À l’origine, Sailor Bay était un duo complice formé par deux meilleurs amis. L’un gérait la production, l’autre l’écriture. Le décès brutal de son partenaire créatif a tout bouleversé. Refusant de sombrer, l’artiste a sacrifié sa propre chambre pour y installer un minuscule studio maison. C’est là, armé d’un unique microphone déplacé au gré des prises, qu’il a entièrement façonné cet EP. Porté par une qualité instrumentale impeccable, une production autant efficace que solaire, ce projet s’inscrit comme une bande originale parfaite pour vous accompagner cet été.
Paint Spill explore les décombres du deuil et de l’identité fracturée. À travers des morceaux poignants comme Someone Who Leaves, Ghosts & Pheromones qui ouvre le projet et Everything But, Sailor Bay livre une radiographie sans filtre de ses fêlures. Se définissant avec une honnêteté désarmante comme un « papa solo, hypersensible, queer, ex-chrétien et vivant avec un TDAH », il aborde de front l’addiction, la parentalité et la douleur de reconstruire des relations quand on se sent submergé.
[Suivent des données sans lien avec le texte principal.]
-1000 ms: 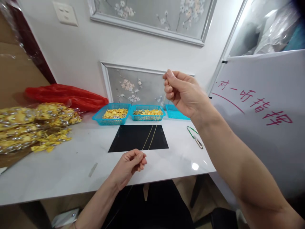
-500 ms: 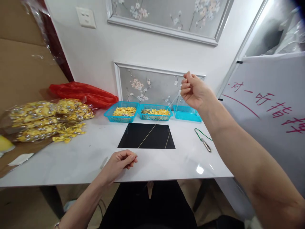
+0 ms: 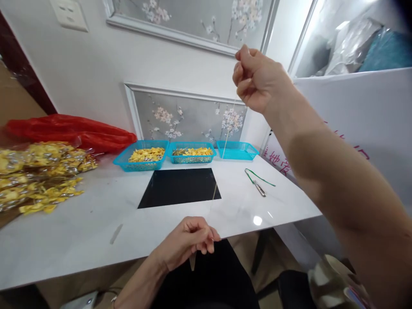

Heureusement, cet opus apporte une nuance plus lumineuse que ses œuvres passées, trouvant une beauté sublime au milieu du chaos. Influencé par des figures aussi éclectiques que Bruce Springsteen, David Bowie ou Arlo Parks, Sailor Bay transforme sa thérapie personnelle en une œuvre universelle. Pour lui, cette musique est comme de l’oxygène : un besoin vital pour assembler ses morceaux brisés.